Edip Cansever’in (1928–1986) Ben Ruhi Bey Nasılım adlı şiir kitabında yer alan “Kısa Bir Not: Konakta Son Gün Ve…” adlı metin, tam da kent-yabancılaşma-toplumsallaşma fenomeninin yitiği olarak “modern insan”ı işaret etmektedir.
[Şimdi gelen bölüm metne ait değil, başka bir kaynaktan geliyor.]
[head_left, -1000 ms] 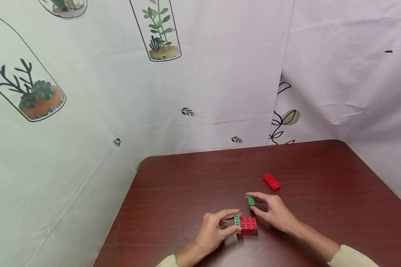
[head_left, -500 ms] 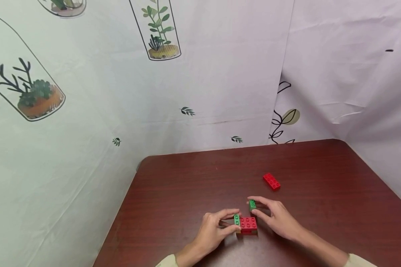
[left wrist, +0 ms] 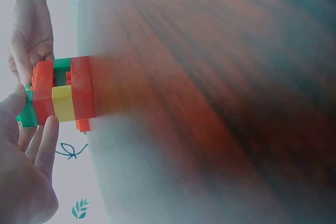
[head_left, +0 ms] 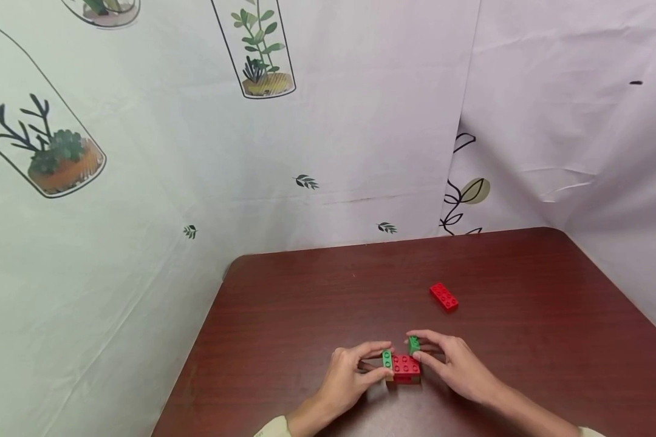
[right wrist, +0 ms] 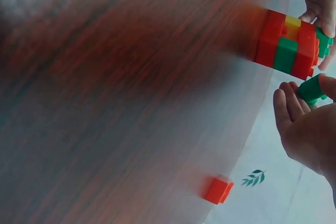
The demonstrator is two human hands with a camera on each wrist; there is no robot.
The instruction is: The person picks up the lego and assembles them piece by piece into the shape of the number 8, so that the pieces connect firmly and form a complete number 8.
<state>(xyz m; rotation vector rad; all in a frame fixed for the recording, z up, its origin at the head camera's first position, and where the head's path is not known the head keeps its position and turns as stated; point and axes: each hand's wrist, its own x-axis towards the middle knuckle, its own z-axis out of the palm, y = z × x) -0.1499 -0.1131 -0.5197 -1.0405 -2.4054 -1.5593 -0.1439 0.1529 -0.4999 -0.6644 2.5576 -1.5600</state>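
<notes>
A stack of toy building bricks stands on the table: a red brick (left wrist: pixel 82 90) at the bottom, a yellow brick (left wrist: pixel 63 103) and a green brick (right wrist: pixel 285 55) in the middle layer, then a red brick (head_left: pixel 407 366) above them. On its left end sits a small green brick (head_left: pixel 387 358). My left hand (head_left: pixel 347 375) holds the stack at this end, thumb in front and fingers behind. Between thumb and fingers, my right hand (head_left: pixel 461 367) pinches another small green brick (head_left: pixel 413 345), close over the back right corner of the stack.
A loose red brick (head_left: pixel 444 297) lies farther back on the dark wooden table (head_left: pixel 306 303), studs up. White cloth (head_left: pixel 361 121) with printed plants hangs behind the table and along its sides.
My right hand has moved toward me with the green brick, bringing it to the stack's right end and tilting it somewhat. The left hand and the stack have stayed put.
</notes>
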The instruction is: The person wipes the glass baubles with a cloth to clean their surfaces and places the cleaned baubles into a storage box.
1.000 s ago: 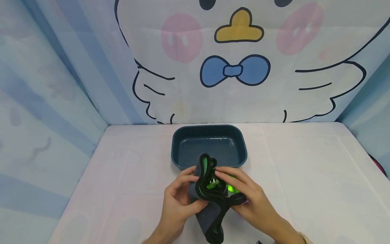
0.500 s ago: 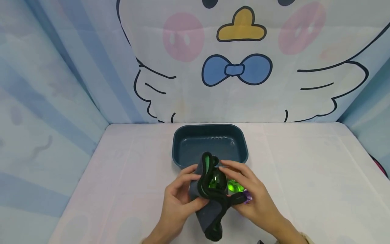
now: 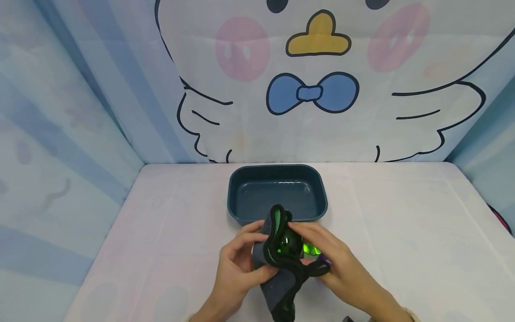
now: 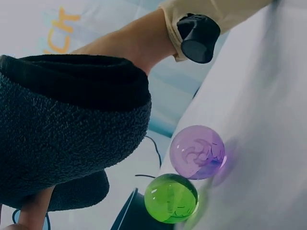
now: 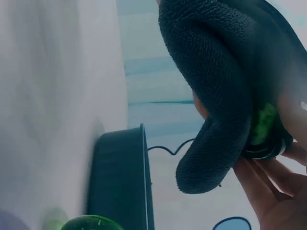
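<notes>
My left hand (image 3: 241,261) grips a folded dark grey towel (image 3: 273,286) from its left side, thumb across the near part. Within the towel's fold sits a clear dark green ball (image 3: 290,243). My right hand (image 3: 342,264) holds the ball from the right, its fingertips at the ball's far top edge; the thumb is partly hidden by a flap of towel. In the right wrist view the green ball (image 5: 263,125) shows between towel and fingers. On the table in the left wrist view, a light green ball (image 4: 171,198) lies beside a purple ball (image 4: 197,152).
A dark blue rectangular bin (image 3: 277,169) stands at the back middle of the table, just beyond the hands. Behind it hangs a printed cloth backdrop (image 3: 314,134). A small dark object (image 3: 348,319) shows at the bottom edge by the right wrist.
My right fingers spread off the ball half a second ago and lie on it again now. Both hands and the towel have shifted slightly right and toward the front.
</notes>
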### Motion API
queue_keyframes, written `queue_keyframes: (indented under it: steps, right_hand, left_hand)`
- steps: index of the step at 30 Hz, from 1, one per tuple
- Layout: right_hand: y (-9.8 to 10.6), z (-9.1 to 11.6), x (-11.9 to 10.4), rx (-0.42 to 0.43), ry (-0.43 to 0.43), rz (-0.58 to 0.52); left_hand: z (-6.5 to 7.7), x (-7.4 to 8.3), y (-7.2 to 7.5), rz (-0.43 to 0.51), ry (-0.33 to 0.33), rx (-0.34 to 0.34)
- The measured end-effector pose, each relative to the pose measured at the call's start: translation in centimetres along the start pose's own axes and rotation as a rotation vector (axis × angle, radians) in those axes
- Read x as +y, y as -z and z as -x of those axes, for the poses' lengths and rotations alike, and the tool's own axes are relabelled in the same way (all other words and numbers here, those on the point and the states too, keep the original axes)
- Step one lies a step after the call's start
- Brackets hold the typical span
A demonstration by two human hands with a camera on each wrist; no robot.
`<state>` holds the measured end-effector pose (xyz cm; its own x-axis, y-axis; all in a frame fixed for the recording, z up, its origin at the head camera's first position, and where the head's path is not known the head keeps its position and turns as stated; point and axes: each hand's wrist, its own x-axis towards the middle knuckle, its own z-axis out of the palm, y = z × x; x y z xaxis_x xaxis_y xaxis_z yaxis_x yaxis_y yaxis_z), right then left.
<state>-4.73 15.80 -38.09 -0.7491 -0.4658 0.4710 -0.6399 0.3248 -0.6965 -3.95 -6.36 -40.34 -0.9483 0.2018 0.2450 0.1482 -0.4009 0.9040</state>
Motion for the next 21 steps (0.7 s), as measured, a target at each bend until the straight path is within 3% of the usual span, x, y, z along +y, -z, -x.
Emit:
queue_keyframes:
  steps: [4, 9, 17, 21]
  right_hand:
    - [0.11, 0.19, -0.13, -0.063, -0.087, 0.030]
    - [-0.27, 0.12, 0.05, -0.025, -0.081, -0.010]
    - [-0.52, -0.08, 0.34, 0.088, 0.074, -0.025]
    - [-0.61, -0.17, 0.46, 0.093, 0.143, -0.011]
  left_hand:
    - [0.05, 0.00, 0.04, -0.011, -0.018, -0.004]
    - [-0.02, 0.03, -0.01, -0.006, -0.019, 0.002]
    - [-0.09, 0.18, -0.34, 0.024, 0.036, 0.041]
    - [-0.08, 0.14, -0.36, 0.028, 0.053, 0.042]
Cansever şiirinde, onun mecbur bırakılmışlıklarını ve sıradanlaşarak anlamdan yoksun olan yaşantısını ‘kentsoylular’ özelinde ironize ederek dikkatlere sunar. Şairin kendi yaşamından hareketle çıkmazlarını ve tıkanmışlığını bildiği kentin ve kent insanının hallerini, Ruhi Bey karakteri üzerinden içselleştirerek ortaya koyması aynı zamanda sahici bir yaşanmışlık ve beşerî bir durumdur. Şair, aşağıya örnekleyeceğimiz dizelerde görüleceği gibi, ‘kentsoylular’ın çoğu zaman neonlar altında görülemeyen yanlarını açık eden bir üslûpla sesini yükseltir:
(…)
(Ah, ne de çok şeyleri vardır da, nasıl
Hep böyle yerinde harcar bu kentsoylular.)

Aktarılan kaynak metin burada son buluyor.